En los Estados Unidos regresa con fuerza la demanda de modelos tradicionales de biblioteca: lugares donde estudiar, trabajar en silencio y leer en papel.
Al igual que en estos últimos años el libro tradicional se ha sabido reivindicar frente a los formatos digitales cerrando la controversia a favor del papel, las bibliotecas públicas empiezan a descubrir que el mito de la innovación –esa palabra mágica que recorre el debate educativo– no responde exactamente a las necesidades básicas de los usuarios. Esta, al menos, es la tesis que defiende Alia Wong en el último número de la revista The Atlantic, donde se hace eco de las tendencias que se imponen en las bibliotecas universitarias de los Estados Unidos. Los estudiantes buscan básicamente espacios tranquilos donde poder estudiar, trabajar en equipo y consultar una buena bibliografía. Silencio y guía, por tanto; abundancia de libros y una relativa socialización.

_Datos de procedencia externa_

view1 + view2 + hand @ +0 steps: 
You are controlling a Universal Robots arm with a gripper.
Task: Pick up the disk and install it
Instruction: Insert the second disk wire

Nada hace pensar que las bibliotecas públicas y escolares deban cumplir funciones muy distintas. Durante décadas, su identidad ha sido puesta en duda por los cambios culturales, por determinados discursos ideológicos y, sobre todo, por el impacto masivo de las nuevas tecnologías: de la televisión a internet y las redes sociales. Tanto las escuelas como las bibliotecas respondieron con angustia a esta nueva realidad: las ofertas de ocio se multiplicaban, la imagen parecía ganarle terreno a la palabra, el concepto de alfabetización se ensanchaba a unos lenguajes distintos que exigían también atención personalizada, la capacidad de concentrarse de muchos jóvenes caía en picado con el colapso de la lectura y la sobredosis de videojuegos. Como las escuelas, las bibliotecas estaban condenadas a reinventarse si no querían desaparecer víctimas de la modernidad. Y así empezaron a multiplicarse las iniciativas de cambio, algunas de ellas realmente interesantes. Se impulsaron clubes de lectura locales y se extendieron los programas de dinamización cultural, se instalaron redes wifi y puntos informáticos. Algunas bibliotecas coquetearon con el préstamo de obras de arte, telescopios, microscopios o incluso equipos de bricolaje. Otras invirtieron masivamente en la adecuación arquitectónica, incorporando ludotecas, cafeterías, áreas de trabajo cooperativo e impresoras en 3-D. Algunas se especializaron en géneros concretos –novela negra, por ejemplo, o literatura juvenil– y otras intensificaron su apuesta por las nuevas tecnologías.
Por supuesto, este impulso sirvió para reubicar socialmente a las bibliotecas ante la amenaza de obsolescencia. En España, un país sin especial tradición lectora y pobre en infraestructuras bibliotecarias, el efecto fue aún más importante, aunque aquellas todavía no hayan logrado alcanzar la legítima centralidad que les corresponde dentro del ecosistema cultural. Dicho de otro, un país sin lectores es un país que bordea la incultura, por muchas que sean las herramientas tecnológicas con las que se cuente. De ahí ese retorno a la tradición que sugiere el artículo de Alia Wong. Paradójicamente, las estadísticas prueban que los nativos digitales prefieren leer –y estudiar– en libros de papel en lugar de hacerlo en tablets o ebooks. Lo que más reclaman de una biblioteca son espacios adecuados, silencio, asesoramiento profesional y un buen fondo bibliográfico. Al contrario de lo que venden los voceros de la tecnología, nada hay más crucial que el servicio analógico de una biblioteca que difunde ideas, conocimiento y belleza. La lectura constituye la garantía más fiable del éxito académico y el principal nivelador de clases sociales en la escuela. La lectura fomenta la atención, estimula la inteligencia y protege de las enfermedades neurodegenerativas. La lectura abre un horizonte de posibilidades a un coste enormemente bajo. Proteger las bibliotecas, en definitiva, supone cuidarse a uno mismo, a nosotros mismos, del mejor modo posible.